CFA Institute strongly supports certain aspects of the CHOICE Act, which currently is the sole legislative outline for revising the Dodd-Frank Act. The bill amends the Dodd-Frank to:

  • Repeal the "Volcker Rule" (which restricts banks from making certain speculative investments);
  • With respect to winding down failing banks, eliminate the Federal Deposit Insurance Corporation's orderly liquidation authority and establish new provisions regarding financial institution bankruptcy;
  • Repeal the "Durbin Amendment" (which limits the fees that may be charged to retailers for debit card processing).

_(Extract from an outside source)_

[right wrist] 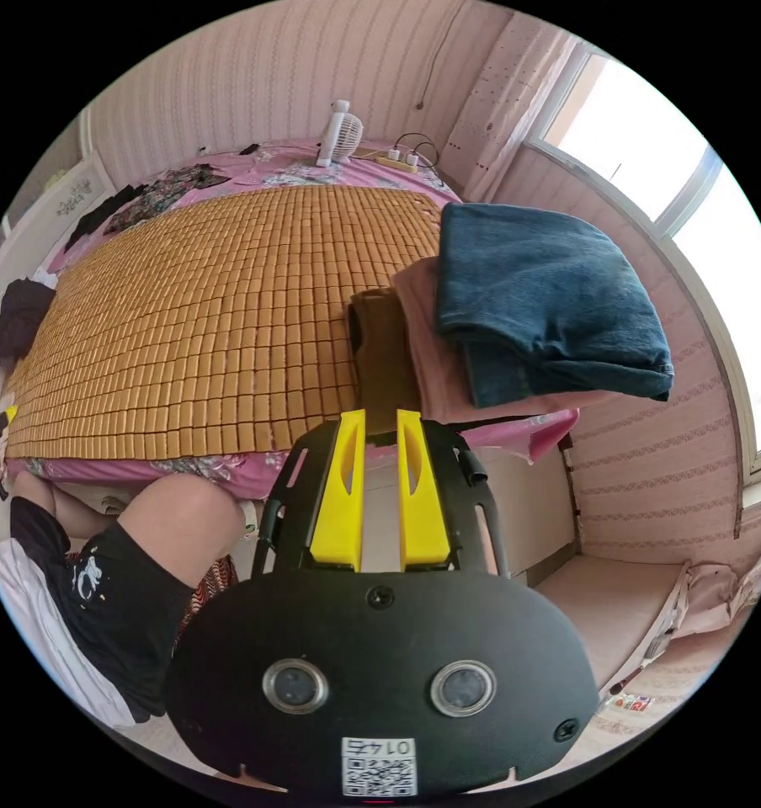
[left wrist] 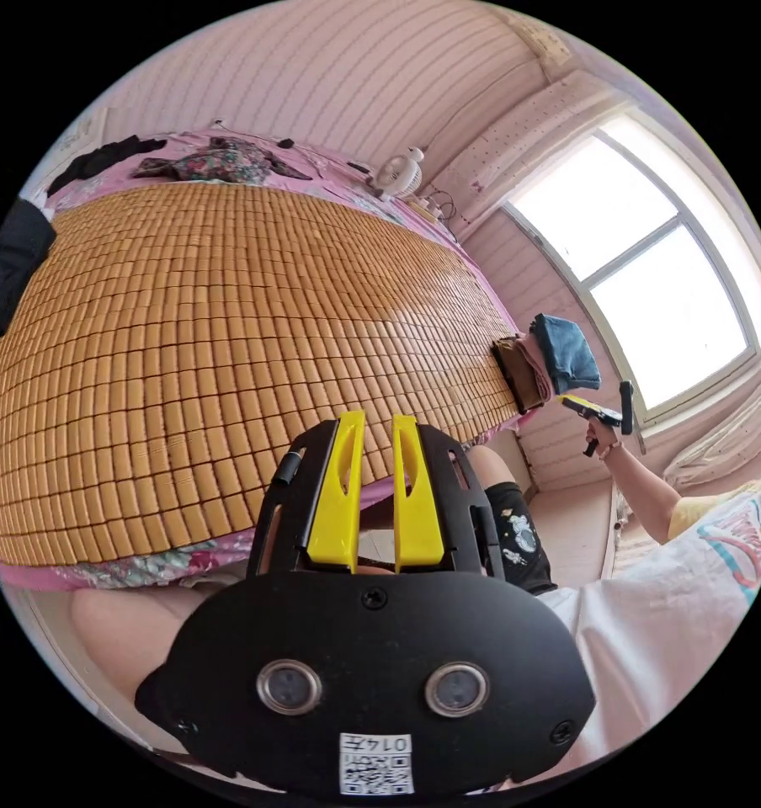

Particular provisions CFA Institute hopes are enacted include:

  • Enhancing the SEC’s enforcement capabilities, including increasing civil penalty authority and criminal sanctions for the most serious offences;Reconsidering the Orderly Liquidation Authority approach for TBTF banks and enact a bankruptcy-based framework for failing banks;
  • Allowing creation of a venture exchange for small-cap and JOBS Act companies;
  • Including in the “accredited investor” definition individuals who have knowledge of, experience in, and understanding of the financial markets and products;
  • Reducing barriers for credit ratings firms to enter the market;
  • Eliminating the Office of Financial Research;
  • Making Financial Stability Oversight Council (FSOC) subject to greater transparency in its deliberation;
  • Removing financial market utilities – central clearinghouses, et al. – from the list of systemically important financial institutions and end their access to the Fed’s Discount Window

In addition, we support additional provisions:

  • We support increased monetary penalties for violations of securities laws, and particularly support increasing penalties for recidivist offenders.
  • We support greater accountability and cost-benefit analyses for financial regulators, but believe the SEC needs much greater financial support to enable it to enhance enforcement of existing rules, and to improve its technological capabilities, thereby improving its regulatory efficiency. (See SEC Funding.)
  • We disagree with exempting small companies from XBRL requirements; rather, we support the use of in-line XBRL to incorporate data tagging in all aspects of financial reporting, including interim financial reports and earnings releases. Exempting small companies from data tagging will worsen investors’ need to discount the pricing multiples applied to small company securities due to the lower transparency for their financial reporting when compared with the reporting of other companies.
  • We support provisions to create a Venture Exchange system to list small companies that are exempt from certain reporting and governance rules.
  • We support letting the shares of these companies trade exclusively on such markets to enhance liquidity.
  • We do not support increasing the investment threshold for submitting shareowner proposals on companies’ proxy statements to 1% of outstanding shares and 3 years’ ownership. We suggest a revision to a minimum investment of $25,000 (versus $2,000 today) and a period of ownership of at least six months.
  • We support regulatory relief for commercial banks holding a minimum of 10% equity capital, and specifically for firms not deemed systemically important. This includes loosening of Volcker Rule restrictions on such institutions when they are not engaged in proprietary trading of securities. (See Volcker Rule.)We appreciate the idea of expedited financial institution bankruptcy to eliminate future bailouts. If done correctly, transferring bad assets to “bad bank” for resolution while keeping operating units functioning with capital supplied by creditors would be a preferable solution.
  • We support ending SIFI designations for financial market utilities (central clearinghouses), not because of the designation but because of systemic risk in the moral hazard that comes with implicit fed support for clearinghouses if they fail.